Quelles activités sont éligibles au pacte Dutreil ?
Les activités éligibles au pacte Dutreil sont :
- Activités industrielles : Production, transformation de biens matériels.
- Activités commerciales : Achat pour revente, prestations de services commerciaux.
- Activités artisanales : Métiers manuels et production artisanale.
- Activités agricoles : Exploitation agricole et viticole.
- Activités libérales : Professions réglementées ou non (médecins, avocats, consultants, etc.).
Sont expressément exclues :
- Les activités de gestion de patrimoine mobilier ou immobilier (sociétés holding pures, SCI de location).
- Les sociétés ayant pour activité principale la gestion de leur propre patrimoine (mobilier, immobilier, propriétés intellectuelles).
Pour les holdings, elles peuvent être éligibles si elles ont une activité opérationnelle ou si elles détiennent des participations dans des sociétés opérationnelles (holdings animatrices ou holdings mixtes sous certaines conditions).
Quelles sont les obligations de déclaration annuelle pour maintenir les bénéfices du pacte Dutreil ?

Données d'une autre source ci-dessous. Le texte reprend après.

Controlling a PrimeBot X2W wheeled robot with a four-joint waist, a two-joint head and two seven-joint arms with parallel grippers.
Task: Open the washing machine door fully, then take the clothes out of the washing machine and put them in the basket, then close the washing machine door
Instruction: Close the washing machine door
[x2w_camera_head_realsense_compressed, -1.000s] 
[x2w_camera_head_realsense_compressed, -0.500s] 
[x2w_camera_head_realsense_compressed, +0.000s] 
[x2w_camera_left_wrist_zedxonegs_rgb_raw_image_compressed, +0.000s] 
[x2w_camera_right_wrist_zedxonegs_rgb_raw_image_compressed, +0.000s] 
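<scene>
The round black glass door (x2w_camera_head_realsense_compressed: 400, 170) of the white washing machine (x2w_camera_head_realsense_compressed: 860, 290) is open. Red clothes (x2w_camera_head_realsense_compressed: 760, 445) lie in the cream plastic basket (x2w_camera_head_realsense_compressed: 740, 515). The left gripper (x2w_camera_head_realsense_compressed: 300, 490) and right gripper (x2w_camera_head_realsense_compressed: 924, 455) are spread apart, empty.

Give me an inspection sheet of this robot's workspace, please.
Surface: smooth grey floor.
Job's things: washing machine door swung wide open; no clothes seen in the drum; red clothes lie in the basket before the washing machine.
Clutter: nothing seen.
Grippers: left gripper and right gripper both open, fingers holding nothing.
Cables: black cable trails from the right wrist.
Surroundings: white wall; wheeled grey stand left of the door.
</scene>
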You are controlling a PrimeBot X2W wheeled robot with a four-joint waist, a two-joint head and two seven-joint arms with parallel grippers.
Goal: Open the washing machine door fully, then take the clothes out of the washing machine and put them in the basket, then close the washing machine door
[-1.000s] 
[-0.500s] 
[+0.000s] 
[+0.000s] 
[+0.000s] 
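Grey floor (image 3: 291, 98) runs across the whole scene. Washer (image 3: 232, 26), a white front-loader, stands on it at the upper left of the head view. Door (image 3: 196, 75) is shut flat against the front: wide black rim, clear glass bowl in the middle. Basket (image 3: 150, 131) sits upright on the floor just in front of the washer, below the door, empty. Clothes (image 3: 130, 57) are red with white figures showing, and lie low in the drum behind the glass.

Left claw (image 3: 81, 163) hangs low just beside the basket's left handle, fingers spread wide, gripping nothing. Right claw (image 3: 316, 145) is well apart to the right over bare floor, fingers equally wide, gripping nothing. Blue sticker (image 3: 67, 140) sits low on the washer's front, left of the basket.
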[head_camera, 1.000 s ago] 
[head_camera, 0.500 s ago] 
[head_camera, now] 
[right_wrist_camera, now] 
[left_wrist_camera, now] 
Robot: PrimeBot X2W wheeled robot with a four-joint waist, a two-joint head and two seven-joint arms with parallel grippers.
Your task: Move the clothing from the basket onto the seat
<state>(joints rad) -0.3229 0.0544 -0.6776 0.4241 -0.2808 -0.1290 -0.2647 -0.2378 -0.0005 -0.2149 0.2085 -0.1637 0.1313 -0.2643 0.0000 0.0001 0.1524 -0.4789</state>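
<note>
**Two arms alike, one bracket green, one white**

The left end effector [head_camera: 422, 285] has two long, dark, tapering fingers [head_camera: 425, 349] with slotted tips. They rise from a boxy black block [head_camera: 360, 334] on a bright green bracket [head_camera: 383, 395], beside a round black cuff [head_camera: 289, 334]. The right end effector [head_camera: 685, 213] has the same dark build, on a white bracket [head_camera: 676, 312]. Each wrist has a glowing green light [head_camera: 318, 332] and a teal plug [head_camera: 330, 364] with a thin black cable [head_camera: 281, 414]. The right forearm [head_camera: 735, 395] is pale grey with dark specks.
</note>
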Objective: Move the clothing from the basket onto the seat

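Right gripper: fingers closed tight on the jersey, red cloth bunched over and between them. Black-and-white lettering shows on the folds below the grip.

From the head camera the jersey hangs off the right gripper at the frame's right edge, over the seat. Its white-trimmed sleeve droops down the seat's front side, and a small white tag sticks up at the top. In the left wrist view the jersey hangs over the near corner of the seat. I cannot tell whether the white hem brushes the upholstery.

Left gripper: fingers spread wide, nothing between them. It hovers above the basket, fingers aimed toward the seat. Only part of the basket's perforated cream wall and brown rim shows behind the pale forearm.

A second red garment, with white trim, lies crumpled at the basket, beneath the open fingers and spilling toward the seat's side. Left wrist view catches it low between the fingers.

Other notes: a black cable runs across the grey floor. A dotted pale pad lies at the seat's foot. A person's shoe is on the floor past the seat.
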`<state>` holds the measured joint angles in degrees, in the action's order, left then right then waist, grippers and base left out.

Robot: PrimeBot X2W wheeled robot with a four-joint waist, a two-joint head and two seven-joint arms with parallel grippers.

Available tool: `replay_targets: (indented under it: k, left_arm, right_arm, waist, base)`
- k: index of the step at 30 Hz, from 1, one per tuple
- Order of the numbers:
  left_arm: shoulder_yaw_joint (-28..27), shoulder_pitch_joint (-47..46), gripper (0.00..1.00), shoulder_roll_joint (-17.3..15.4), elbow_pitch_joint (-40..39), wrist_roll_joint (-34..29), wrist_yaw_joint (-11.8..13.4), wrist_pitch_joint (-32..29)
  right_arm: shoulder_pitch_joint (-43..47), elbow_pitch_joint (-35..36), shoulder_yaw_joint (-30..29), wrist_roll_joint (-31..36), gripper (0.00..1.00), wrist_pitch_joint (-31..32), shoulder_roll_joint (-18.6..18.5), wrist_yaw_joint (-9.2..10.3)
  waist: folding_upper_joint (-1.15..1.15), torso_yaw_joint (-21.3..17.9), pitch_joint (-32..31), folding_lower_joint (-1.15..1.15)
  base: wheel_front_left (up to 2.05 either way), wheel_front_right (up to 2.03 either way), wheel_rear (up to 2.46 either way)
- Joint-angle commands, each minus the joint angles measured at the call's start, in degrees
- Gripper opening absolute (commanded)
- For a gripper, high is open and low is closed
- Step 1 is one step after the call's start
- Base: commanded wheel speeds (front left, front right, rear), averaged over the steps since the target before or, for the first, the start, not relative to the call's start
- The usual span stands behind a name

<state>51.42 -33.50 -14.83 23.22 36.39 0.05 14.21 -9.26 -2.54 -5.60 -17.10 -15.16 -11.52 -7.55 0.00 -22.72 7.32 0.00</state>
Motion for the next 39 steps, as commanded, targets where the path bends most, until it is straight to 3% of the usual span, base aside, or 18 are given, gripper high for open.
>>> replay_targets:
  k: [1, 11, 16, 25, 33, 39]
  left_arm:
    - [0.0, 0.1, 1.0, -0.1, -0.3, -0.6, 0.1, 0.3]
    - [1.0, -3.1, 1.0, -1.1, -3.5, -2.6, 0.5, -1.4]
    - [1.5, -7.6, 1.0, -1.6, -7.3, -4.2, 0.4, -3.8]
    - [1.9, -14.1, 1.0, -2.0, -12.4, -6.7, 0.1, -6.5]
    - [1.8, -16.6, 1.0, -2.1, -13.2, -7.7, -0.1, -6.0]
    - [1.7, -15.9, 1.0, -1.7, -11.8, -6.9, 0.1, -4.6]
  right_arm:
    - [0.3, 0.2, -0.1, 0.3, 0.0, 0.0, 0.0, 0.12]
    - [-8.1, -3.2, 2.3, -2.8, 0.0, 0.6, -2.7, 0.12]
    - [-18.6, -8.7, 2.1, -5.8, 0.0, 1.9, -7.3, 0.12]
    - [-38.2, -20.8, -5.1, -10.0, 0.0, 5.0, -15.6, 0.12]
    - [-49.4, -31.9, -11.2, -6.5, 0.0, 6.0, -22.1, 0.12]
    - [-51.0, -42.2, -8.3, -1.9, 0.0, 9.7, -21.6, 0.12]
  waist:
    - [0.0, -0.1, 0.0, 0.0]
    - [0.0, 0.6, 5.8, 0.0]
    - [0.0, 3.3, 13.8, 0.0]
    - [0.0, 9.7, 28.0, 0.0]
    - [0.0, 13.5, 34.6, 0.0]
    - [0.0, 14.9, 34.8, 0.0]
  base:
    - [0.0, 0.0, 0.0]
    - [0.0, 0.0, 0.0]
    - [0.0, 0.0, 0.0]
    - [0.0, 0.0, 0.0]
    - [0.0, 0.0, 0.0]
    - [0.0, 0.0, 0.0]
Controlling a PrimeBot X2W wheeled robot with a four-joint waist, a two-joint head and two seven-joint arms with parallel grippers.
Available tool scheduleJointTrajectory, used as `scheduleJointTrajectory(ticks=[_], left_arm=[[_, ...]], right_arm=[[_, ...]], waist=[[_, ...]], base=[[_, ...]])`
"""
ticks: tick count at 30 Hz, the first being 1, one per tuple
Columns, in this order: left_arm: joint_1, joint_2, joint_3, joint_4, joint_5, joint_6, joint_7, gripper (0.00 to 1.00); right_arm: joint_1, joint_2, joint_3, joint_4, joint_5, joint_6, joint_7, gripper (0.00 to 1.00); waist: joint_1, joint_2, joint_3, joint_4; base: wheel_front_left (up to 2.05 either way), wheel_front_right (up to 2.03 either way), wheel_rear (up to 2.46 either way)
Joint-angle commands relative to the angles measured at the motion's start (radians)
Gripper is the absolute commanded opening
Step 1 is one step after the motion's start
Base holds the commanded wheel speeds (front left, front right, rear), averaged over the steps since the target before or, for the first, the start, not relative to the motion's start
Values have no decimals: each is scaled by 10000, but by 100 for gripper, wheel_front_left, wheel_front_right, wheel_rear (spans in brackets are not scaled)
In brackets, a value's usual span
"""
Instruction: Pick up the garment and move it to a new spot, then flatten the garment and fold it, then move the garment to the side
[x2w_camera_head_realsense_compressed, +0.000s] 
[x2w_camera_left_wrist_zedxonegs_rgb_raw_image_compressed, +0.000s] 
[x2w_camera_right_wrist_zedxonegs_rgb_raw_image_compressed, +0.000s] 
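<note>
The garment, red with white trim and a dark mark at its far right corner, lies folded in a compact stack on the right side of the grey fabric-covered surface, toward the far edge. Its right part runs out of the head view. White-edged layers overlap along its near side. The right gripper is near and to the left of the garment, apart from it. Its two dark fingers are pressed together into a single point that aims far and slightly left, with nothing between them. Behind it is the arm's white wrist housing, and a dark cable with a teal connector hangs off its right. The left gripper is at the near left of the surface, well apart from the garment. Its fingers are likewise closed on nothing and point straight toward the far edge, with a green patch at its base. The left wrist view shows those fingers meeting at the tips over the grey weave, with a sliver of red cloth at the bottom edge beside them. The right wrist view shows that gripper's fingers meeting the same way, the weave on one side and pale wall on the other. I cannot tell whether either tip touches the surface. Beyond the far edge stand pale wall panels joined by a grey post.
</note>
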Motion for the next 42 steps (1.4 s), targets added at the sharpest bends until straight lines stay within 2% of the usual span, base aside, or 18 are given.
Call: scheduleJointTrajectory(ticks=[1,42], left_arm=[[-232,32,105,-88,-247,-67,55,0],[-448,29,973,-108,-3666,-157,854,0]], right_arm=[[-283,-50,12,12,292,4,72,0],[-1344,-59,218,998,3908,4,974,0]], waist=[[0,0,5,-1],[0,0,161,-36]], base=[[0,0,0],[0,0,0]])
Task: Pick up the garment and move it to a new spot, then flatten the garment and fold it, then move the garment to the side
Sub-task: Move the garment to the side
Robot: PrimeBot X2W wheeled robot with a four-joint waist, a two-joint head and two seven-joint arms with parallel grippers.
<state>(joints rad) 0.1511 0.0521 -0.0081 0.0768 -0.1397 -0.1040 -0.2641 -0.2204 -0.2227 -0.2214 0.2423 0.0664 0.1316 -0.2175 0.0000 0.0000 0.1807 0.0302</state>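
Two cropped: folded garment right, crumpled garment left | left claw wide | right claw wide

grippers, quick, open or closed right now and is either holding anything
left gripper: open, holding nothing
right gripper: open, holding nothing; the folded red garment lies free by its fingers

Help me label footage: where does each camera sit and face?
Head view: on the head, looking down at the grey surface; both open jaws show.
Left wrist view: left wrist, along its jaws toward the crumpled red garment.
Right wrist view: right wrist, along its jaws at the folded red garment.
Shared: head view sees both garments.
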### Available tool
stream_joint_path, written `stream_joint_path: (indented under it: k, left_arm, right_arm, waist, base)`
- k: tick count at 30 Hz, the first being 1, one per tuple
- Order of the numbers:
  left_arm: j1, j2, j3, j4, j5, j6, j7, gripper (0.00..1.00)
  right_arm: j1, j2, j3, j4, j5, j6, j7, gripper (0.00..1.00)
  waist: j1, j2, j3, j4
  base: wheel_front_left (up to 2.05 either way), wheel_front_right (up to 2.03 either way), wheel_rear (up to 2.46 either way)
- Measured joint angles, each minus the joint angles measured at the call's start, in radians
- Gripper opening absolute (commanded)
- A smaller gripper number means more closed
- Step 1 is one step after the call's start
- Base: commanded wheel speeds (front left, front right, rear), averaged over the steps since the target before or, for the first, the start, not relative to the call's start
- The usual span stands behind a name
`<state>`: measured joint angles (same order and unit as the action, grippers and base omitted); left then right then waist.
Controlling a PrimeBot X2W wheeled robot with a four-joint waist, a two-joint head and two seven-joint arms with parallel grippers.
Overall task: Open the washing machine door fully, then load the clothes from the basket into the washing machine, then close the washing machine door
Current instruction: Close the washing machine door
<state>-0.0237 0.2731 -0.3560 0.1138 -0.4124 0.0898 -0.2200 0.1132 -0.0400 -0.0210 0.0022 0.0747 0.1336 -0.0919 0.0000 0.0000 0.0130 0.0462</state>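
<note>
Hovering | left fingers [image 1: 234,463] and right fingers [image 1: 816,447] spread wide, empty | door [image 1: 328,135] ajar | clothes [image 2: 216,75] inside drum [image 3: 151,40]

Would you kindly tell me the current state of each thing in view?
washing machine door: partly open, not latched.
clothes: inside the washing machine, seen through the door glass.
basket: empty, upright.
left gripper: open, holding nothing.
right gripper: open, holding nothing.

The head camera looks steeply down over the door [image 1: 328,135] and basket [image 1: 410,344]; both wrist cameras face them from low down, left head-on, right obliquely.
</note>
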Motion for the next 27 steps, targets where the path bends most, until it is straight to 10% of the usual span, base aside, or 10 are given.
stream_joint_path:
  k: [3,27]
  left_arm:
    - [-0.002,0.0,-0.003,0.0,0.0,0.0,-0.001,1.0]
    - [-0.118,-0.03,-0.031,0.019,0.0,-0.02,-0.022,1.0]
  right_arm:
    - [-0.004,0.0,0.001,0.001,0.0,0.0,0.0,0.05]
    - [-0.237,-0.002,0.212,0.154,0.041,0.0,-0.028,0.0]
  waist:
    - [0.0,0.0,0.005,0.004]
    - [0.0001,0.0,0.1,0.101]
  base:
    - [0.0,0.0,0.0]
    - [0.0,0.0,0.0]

Pour conserver le bénéfice de l’exonération partielle, les obligations déclaratives suivantes doivent être respectées :
- Attestation initiale : Au moment de la transmission, joindre à la déclaration de donation ou de succession une attestation certifiant que les conditions du pacte Dutreil sont remplies.
- Attestations annuelles : Fournir à l’administration fiscale, avant le 31 mars de chaque année, une attestation certifiant que les engagements de conservation des titres et d’exercice d’une fonction de direction sont toujours respectés.
- Déclaration en cas de changement : Signaler tout événement susceptible de remettre en cause l’exonération (cession partielle de titres, changement de dirigeant, opérations de restructuration).
Le non-respect de ces obligations déclaratives peut entraîner la remise en cause du régime de faveur, même si les conditions de fond continuent d’être respectées.
Est-il possible de bénéficier du pacte Dutreil après 70 ans ?
Oui, il est tout à fait possible de bénéficier du pacte Dutreil après 70 ans. L’exonération partielle de 75% s’applique quelle que soit l’âge du donateur ou du défunt.
Cependant, il faut noter que la réduction supplémentaire de 50% des droits de mutation pour donation en pleine propriété n’est applicable que si le donateur a moins de 70 ans au moment de la donation. Après 70 ans, seul l’abattement de 75% du pacte Dutreil reste applicable, ce qui reste néanmoins très avantageux.
La planification successorale optimale consiste donc souvent à réaliser des donations avant 70 ans pour cumuler tous les avantages fiscaux disponibles, mais le pacte Dutreil demeure un outil fiscal intéressant même au-delà de cet âge.
Quel est le coût du pacte Dutreil ?
Le coût de mise en place d’un pacte Dutreil comprend plusieurs éléments :
- Frais de conseil : Honoraires d’avocats, d’experts-comptables ou de conseillers en gestion de patrimoine pour structurer l’opération (généralement entre 5 000 € et 20 000 € selon la complexité).
- Frais juridiques : Rédaction des statuts, du pacte d’actionnaires et de l’engagement collectif de conservation (1 000 € à 5 000 €).
- Frais d’évaluation : Coût d’une évaluation de l’entreprise par un expert indépendant si nécessaire (3 000 € à 10 000 €).
- Frais notariés : Pour l’enregistrement des actes de donation (calculés sur la valeur après abattement de 75%).
Ces coûts sont à mettre en perspective avec l’économie fiscale réalisée, qui peut représenter jusqu’à 45% de la valeur des titres transmis dans les tranches d’imposition les plus élevées. Le retour sur investissement est donc généralement très favorable, surtout pour les entreprises ayant une valeur importante.